This was not something he wanted to talk about. “It’s not my Christian name. It’s a…a use name. Of a sort.” His mother had given all her children full Bible verses for names. Telling her the mouthful of a name he’d been born with would simply take too long. “I don’t have a Christian name. I have…” Ash paused, frowning. “I have a label, recorded in a parish register. And it’s of no moment. Everyone who knows me calls me Ash. If you are going to refuse to be my love slave, you should at least do me the honor of not Mr. Turnering me.”
She looked up at him from behind wisps of hair that had fallen from her knot. For the first time that evening, he caught a glimpse of one hint of a dimple, an unwilling smile that quirked her lips. That amusement was a fragile, delicate thing, as insubstantial as moonlight on water. He held his breath, waiting. But she dispelled it with a shake of her head.
“It’s too familiar. People will say—” She stopped, and ran one hand down the serviceable fabric of her dress. “They’ll say I’m reaching above my station.”
He shrugged to hide his appalled reaction. Miss Lowell had fire. She had intelligence. She had an almost haunting beauty. And yet she wouldn’t reach above what she saw as her station? What a monstrous waste.
Whoever was in that locket had a lot to answer for.
“I am going to guess,” he said quietly, “that you’ve heard about your station all your life. That you’ve been told, over and over, what you can and cannot do because of some foolish accident of your birth.”
Her nostrils flared, and her fingers clenched around the key he’d given her.
Ash continued. “What do they know? Do they hear the secret dreams you whisper in the dark of the night? Don’t let your station in life strangle you.”
Her bosom held motionless, as if she didn’t dare exhale.
“If I never so much as breathe against the skin of your wrist, I want you to forget what you’ve been told.”

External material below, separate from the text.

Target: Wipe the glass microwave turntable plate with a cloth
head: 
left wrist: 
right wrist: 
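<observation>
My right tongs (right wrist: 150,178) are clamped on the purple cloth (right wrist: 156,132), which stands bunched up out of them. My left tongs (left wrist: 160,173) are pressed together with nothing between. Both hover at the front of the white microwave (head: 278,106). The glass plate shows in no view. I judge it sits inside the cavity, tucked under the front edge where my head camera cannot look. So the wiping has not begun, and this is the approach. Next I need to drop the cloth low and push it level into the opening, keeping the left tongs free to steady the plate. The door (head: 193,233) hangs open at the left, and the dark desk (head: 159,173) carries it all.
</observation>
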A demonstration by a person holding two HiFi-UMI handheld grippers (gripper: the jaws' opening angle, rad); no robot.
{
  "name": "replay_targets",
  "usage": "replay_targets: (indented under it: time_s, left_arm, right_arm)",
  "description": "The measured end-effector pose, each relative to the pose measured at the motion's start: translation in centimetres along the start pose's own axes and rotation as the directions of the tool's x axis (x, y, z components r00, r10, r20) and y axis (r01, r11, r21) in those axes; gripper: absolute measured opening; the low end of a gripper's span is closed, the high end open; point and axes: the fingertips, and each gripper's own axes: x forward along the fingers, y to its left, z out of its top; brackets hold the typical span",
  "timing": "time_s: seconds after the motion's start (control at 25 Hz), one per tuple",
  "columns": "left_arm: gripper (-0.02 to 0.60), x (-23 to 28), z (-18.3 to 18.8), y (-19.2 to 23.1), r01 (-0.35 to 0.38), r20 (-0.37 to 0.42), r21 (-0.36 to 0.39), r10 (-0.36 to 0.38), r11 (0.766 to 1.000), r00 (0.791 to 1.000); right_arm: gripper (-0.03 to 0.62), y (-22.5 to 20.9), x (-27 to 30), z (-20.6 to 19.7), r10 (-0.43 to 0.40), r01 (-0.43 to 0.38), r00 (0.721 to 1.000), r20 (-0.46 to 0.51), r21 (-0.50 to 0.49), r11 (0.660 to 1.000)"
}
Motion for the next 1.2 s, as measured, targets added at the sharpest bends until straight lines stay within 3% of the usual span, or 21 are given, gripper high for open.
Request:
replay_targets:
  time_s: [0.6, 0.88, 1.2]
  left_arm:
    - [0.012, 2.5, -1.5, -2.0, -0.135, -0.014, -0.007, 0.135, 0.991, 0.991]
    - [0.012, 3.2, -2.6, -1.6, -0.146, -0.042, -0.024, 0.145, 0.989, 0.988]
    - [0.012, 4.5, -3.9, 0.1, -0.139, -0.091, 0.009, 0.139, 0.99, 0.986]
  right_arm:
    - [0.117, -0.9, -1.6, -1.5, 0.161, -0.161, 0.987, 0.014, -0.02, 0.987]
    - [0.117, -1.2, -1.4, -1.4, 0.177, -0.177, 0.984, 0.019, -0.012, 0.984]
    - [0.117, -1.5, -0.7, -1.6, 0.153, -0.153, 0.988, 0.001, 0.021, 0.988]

Her hand had gone to her wrist as he spoke, as if she felt the heat of his breath there.
“So call me Ash,” he said with a smile. “Call me Ash, not for me, but as a small defiance. Call me Ash because you deserve it. Because your station is just so many words in a parish register, not a sentence of death.”
She swallowed and swayed towards him—not even an inch, but still, she moved. Ash stood very still, willing her closer. She opened her lips a fraction and wet them. His blood stirred at the sight of the pink of her tongue.
“Ash.” She breathed the word as if it were the last name on earth. He stood there, almost tipsy at the sound of it on her lips. Yes. Yes.
“Yes?” His own voice was hoarse.
She looked him in the eyes. And he saw there every last scrap of strength, every inch of backbone that he desired. She drew herself up straight. He could almost taste her on his tongue.
“Ash,” she repeated more firmly. “I have no desire to be your sordid love slave. Now leave me alone.”
CHAPTER FOUR
THE SUN WAS SO HOT at noon the next day that waves rose from the track in front of her, blurring the small town two miles distant into indistinct smudges of brown. Margaret’s hairpins bit into her scalp like aggressive little insects.
She’d composed a letter to her brother last night. When they’d first come up with this plan, they’d imagined that Margaret would see Mr. Turner only in passing and would have just the servants’ gossip to send on. But she’d filled pages with her account of that first evening. After she’d penned a factual account of the day, she’d added the following:
None of this captures the essence of the man. For all his mercenary tradesmanlike mannerisms, Ash Turner is far more dangerous than we believed, for a reason that will not sound sinister when I write it: he makes people like him. Think on what that will mean when he addresses the Members of Parliament who will vote on the question.
This letter to her brother was now tucked into the inner pocket of her mantle, the hard corners of the paper poking her ribs in tangible reminder. She had stayed behind because her family needed her. Because when Parliament resumed in mid-November, it would debate whether to pass a bill granting her family the extraordinary remedy of legitimacy.
Her role here had been simple when they’d conceived it: she was to document Mr. Turner’s every failing. She would transcribe letters, dictated by her father, adding her own observations. These observations would demonstrate that Mr. Turner was unfit to manage the estate. The evidence would be collected, collated and sent to the lords in the autumn, when her brothers presented their petition.
Margaret had thought sending a letter would be as simple as asking her father to frank it and leaving it on the front table with the remainder of the post. She hadn’t truly thought through her deception. Had Mr. Turner been bent on sport or drink as her brothers were, simplicity would have sufficed. But what seemed like half his office had arrived this morning—a regular cadre of sober businessmen who had taken over one of the gatehouses. They were all dedicated to serving Mr. Turner, and they were constantly coming and going. Any one of those men might see her leaving the letter in the hall. They would wonder why a simple nurse was writing to the Dalrymple brothers. She’d had little choice but to carry the letter into town, where the vicar’s wife would assist her.